Jerusalem

One of the rewards of traveling is the people you meet. Over the past year I have been incredibly lucky, the people I've met have opened my world just as much as the things I've seen and the stories I tell.
Every child is taught 'Don't talk to strangers' and 'If someone offers you a ride, don't get in their car.'
We know life out there can be dangerous, but when you're a lone nomad in an ancient city, in a tension-filled country, you become a little more willing to take risks on people. Two weeks ago I went to Jerusalem alone, within 4 hours of getting off the sherut (service taxi) the ink had already worn away on my photocopied pages of the guidebook and I was trying to map a route to the Wailing Wall.
Out of nowhere, I was tapped on the shoulder by a 30ish guy, who asked me if I knew where the Mount of Olives was. I kindly explained to him that I was an idiot and he'd be better off asking the signpost if it had seen any dancing clowns lately than try and get directions out of me. Turned out he was Israeli, he and his two friends were playing tourist for the day. They had gotten bored with the old city and wanted to see if they could walk to Mount of Olives.
They invited me along. There's a backpacker culture when you travel; team up with other hostelers/hikers and make a day of it. But these people weren't backpackers, they were locals, locals inviting me to get in their car. I hesitated for a few seconds, but decided if I was ever going to make friends, I had to start somewhere.

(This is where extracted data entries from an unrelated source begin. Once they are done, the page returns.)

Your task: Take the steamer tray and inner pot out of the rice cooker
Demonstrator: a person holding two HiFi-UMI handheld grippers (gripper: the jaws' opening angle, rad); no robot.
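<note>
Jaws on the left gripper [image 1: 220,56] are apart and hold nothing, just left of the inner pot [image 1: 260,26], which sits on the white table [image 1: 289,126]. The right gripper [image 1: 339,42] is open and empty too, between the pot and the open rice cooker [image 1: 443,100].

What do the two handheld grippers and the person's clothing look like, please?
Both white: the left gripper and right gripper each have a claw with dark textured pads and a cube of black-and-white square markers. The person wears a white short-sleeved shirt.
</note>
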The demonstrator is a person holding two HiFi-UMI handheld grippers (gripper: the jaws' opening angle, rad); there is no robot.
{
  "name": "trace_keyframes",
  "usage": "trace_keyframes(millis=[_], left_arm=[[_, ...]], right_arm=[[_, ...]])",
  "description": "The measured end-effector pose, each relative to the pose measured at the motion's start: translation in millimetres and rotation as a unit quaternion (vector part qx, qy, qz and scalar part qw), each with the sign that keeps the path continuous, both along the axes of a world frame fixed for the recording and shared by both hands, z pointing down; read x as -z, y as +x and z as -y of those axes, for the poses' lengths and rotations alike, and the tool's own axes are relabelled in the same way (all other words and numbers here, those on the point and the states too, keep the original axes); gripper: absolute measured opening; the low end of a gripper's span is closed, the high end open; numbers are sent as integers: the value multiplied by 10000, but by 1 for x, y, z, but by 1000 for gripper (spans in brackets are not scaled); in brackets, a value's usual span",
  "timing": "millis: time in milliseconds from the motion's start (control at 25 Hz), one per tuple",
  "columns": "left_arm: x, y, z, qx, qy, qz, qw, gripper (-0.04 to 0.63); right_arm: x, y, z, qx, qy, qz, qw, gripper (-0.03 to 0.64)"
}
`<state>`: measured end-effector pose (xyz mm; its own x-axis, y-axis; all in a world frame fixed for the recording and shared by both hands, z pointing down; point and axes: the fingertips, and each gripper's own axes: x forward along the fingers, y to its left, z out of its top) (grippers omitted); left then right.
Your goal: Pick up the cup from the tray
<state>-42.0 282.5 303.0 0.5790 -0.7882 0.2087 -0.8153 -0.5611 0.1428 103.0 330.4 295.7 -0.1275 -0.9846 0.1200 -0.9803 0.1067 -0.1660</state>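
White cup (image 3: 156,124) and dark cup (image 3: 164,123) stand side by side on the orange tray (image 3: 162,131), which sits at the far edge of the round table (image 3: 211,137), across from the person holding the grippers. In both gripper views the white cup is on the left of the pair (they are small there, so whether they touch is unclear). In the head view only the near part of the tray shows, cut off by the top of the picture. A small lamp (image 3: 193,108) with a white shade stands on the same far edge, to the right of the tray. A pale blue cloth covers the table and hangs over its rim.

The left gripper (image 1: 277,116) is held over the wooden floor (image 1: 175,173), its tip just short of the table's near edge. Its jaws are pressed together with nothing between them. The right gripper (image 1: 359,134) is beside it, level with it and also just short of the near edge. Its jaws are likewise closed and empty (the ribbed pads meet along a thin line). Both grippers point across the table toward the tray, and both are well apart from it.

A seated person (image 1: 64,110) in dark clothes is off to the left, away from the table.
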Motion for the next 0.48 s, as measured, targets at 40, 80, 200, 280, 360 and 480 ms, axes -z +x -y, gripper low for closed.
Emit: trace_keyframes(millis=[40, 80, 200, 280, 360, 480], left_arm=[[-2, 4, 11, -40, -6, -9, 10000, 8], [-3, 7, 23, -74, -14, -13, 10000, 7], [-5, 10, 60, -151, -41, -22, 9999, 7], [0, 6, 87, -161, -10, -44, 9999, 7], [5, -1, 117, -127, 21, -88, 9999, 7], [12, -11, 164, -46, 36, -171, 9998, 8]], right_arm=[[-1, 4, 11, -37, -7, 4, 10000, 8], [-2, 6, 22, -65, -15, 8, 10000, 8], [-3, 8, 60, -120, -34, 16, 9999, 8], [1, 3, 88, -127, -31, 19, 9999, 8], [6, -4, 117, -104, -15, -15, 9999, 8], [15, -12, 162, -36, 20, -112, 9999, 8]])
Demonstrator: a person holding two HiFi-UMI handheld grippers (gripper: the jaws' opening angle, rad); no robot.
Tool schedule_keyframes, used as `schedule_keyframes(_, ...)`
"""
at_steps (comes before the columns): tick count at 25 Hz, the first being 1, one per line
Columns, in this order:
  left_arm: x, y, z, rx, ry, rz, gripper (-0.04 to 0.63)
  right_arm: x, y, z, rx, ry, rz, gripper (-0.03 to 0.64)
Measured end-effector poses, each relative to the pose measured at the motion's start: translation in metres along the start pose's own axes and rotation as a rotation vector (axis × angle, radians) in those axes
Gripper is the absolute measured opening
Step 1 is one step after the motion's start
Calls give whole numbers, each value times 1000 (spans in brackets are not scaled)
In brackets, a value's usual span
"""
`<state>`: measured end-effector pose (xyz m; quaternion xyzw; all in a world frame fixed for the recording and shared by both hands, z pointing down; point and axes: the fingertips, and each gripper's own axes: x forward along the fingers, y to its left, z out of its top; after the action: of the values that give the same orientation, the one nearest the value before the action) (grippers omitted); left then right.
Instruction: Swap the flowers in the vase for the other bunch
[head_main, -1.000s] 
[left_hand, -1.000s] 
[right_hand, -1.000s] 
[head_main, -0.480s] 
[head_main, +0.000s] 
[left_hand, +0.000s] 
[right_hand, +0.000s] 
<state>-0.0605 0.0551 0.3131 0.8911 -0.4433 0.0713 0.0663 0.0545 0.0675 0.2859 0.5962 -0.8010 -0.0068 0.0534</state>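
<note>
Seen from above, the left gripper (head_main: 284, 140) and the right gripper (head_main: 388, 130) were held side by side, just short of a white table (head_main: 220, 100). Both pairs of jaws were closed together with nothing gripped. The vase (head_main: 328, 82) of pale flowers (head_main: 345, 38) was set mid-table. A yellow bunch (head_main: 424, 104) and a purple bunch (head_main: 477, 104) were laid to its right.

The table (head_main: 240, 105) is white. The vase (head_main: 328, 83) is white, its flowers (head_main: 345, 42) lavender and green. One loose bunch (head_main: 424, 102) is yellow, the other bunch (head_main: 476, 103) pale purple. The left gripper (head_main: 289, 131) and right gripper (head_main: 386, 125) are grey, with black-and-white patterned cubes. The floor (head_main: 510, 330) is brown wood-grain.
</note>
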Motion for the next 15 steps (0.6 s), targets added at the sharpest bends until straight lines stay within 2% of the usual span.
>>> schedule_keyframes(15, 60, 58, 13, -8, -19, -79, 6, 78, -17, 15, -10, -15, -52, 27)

It was a good choice. Biblically, Mount of Olives is famous as the mountain Jesus entered Jerusalem from, but now a days it offers a spectacular view over the old city as well as a more sobering view of the Israeli/West Bank partition wall on the other side of the mountain. The partition wall is called different things, based on whose team you're on. On the Israeli side they refer to it was the separation wall, while in Palestine it is the apartheid wall, the annexation wall, the racial segregation wall. One thing I've realized in this country is that the words you use to describe something or someone have a lot of meaning. (The importance of names in this country will, for the flow of the entry, be postponed for another day)
The section of the wall that I was looking at from the mountain cut a neighborhood in half. Adds a whole new degree of difficulty to borrowing a cup of sugar from your neighbor when you first have to cross a police check-point. The wall runs inside the West Bank, not on the border, "encircling Palestinian towns and villages and cutting off communities and families from each other, separating farmers from their land and Palestinians from their places of work, education and health care facilities and other essential services." (Amnesty International)
If the wall was built between the border of Israeli and the West Bank, along the Green Line, then the Israeli claim that it is a matter of security would seem more valid, and the wall would look less like an attempt at land-grabbing and oppression. One of the documentaries our sister company is working on is about a refugee camp in the West Bank, Aidia. In the documentary, the 'star,' an old man and ex-PLO member, travels two hours every other day to till a plot of land he has purchased for his sons, hoping it would ensure them a good future. The wall's construction has since cut him off from his land, and the documentary is looking for funding to be able to address the affects of this on the star and his family's lives. A report from Amnesty International gives more information on how the wall violates Palestinian rights.
It was one of the Israeli's who pointed the wall out to me as we stood on top of the mountain. She had disdain in her voice when she talked about it, but explained that three years ago Jerusalem was a ghost town, and while the wall was troublesome, it had stifled the bombing attempts, an unfortunate side effect was that it also stifled the Palestinian people.
But back to the fluffy stuff:
Afterward I was treated to an amazing picnic, with a ridiculous amount of food, brought home to play with a newly rescued and retardedly cute street cat, and taken out at night to some great bars. I slept in one girl's house, and ate leftovers from the picnic while I wandered around the city again the next day, and was sent home with a bottle of wine.
Amazing people. Sometimes I have all the luck.
(Karim, I expect more educational information in the comments on this one too. Get on it.)